Hydration, relaxation, meditation

  

A new addition as I get through day 5 of my experiment.

Hydration with coconut water.  I admit to having purchased this Goya coconut water container about a month ago.  It’s been sitting in my pantry waiting patiently for me to try.

I don’t know if it’s been the coconut oil that I’m getting used to, or just reading the benefits that got me to bust it open today to try it.  It’s sweet, which I’m not thrilled with.  It’s chock full of potassium, carbs and natural sugar, but no fat.  In my reading some have stated its the closest thing to human plasma.  I have no clue if that’s true, but it’s my experiment, what the heck, I’ll give it a twirl.

It might just have to be small doses, and steady as we go with regular mineral water.  The coconut stuff leaves a funky aftertaste.  That might be the sugar, or maybe the thought of plasma has me turning up my nose.

I had a bunch of credits at my local Massage place, so I booked an hour.  When the gal started working on me It was everything I could do not to cry myself into a puddle.  As the stress was worked out of my body, I realized that it was that same stress holding me upright.

So I broke into meditating on Psalm 23, and visualized myself in a grassy, lush pasture having a lovely picnic and relaxing in the sunshine.  It kept the tears at bay, and let me fully let go of the toxic yuck of stress.

Listening to the “massage music”, I wondered what it would be like to work in a spot like it.  Maybe I should get my estititian’s license and do facials?  That’s a thought.  I could totally take myself in a different direction.

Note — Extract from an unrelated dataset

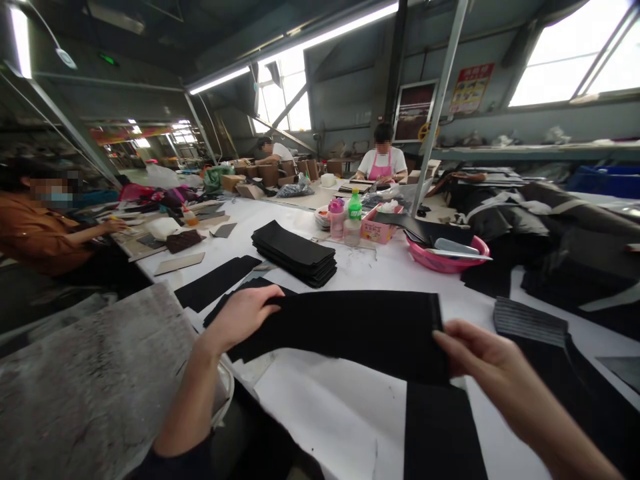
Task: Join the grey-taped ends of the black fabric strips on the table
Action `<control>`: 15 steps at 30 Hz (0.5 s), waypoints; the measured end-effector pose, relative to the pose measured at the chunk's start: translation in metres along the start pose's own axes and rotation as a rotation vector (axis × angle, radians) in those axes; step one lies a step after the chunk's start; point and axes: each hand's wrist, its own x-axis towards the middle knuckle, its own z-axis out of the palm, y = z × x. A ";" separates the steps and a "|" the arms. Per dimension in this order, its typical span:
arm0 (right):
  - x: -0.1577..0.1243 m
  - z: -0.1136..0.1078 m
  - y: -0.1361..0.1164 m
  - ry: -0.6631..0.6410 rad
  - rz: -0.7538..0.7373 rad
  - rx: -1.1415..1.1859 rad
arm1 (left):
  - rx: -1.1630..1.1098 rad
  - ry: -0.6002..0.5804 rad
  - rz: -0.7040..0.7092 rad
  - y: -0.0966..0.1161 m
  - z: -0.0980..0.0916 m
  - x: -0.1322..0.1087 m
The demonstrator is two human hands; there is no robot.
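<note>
I hold a long black fabric piece (350, 327) stretched flat just above the white table (325, 407). My left hand (243, 313) grips its left end, fingers closed over the edge. My right hand (480, 357) pinches its right end between thumb and fingers. Another black fabric strip (440, 430) lies on the table below my right hand. A stack of black fabric pieces (295, 253) sits further back, in the middle of the table.
A pink basin (445, 257) and a pink basket (380, 230) with bottles (354, 213) stand behind the stack. Dark fabric is heaped at right (565, 267). A grey board (95, 380) lies at left. A person in orange (40, 227) sits left; another in a pink apron (383, 163) works far back.
</note>
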 end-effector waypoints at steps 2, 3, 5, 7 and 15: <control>0.027 0.059 0.004 -0.114 0.106 0.248 | 0.336 0.120 -0.089 -0.024 -0.013 0.009; 0.041 0.089 0.010 -0.123 0.141 0.318 | 0.467 0.162 -0.128 -0.034 -0.013 0.015; 0.068 0.140 0.025 -0.131 0.221 0.330 | 0.627 0.207 -0.176 -0.050 -0.002 0.028; 0.083 0.175 0.043 -0.133 0.262 0.283 | 0.661 0.207 -0.173 -0.060 0.022 0.037; -0.029 0.124 0.100 -0.120 0.063 -0.191 | 0.211 0.105 0.112 -0.046 0.159 -0.003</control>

Today I’m especially grateful for new blogs to follow, encouraging comments, and new friends.  

I know this transition will take time, but today was a very nice day.  I’m so thankful.

An experiment in nutrition

decompression time.  

For my health, I’m going to try some natural remedies, nutritional improvement, and stress relief.

For the last 4 days, I’ve started a regimine of slowly increased consumption of bee pollen and coconut oil.  I’m talking little fractions of teaspoons, so I don’t freak out my already stressed self.

I’ve noticed that I’m not as hungry as usual.  Sleep is still pretty elusive, but I don’t crave salty foods as much.  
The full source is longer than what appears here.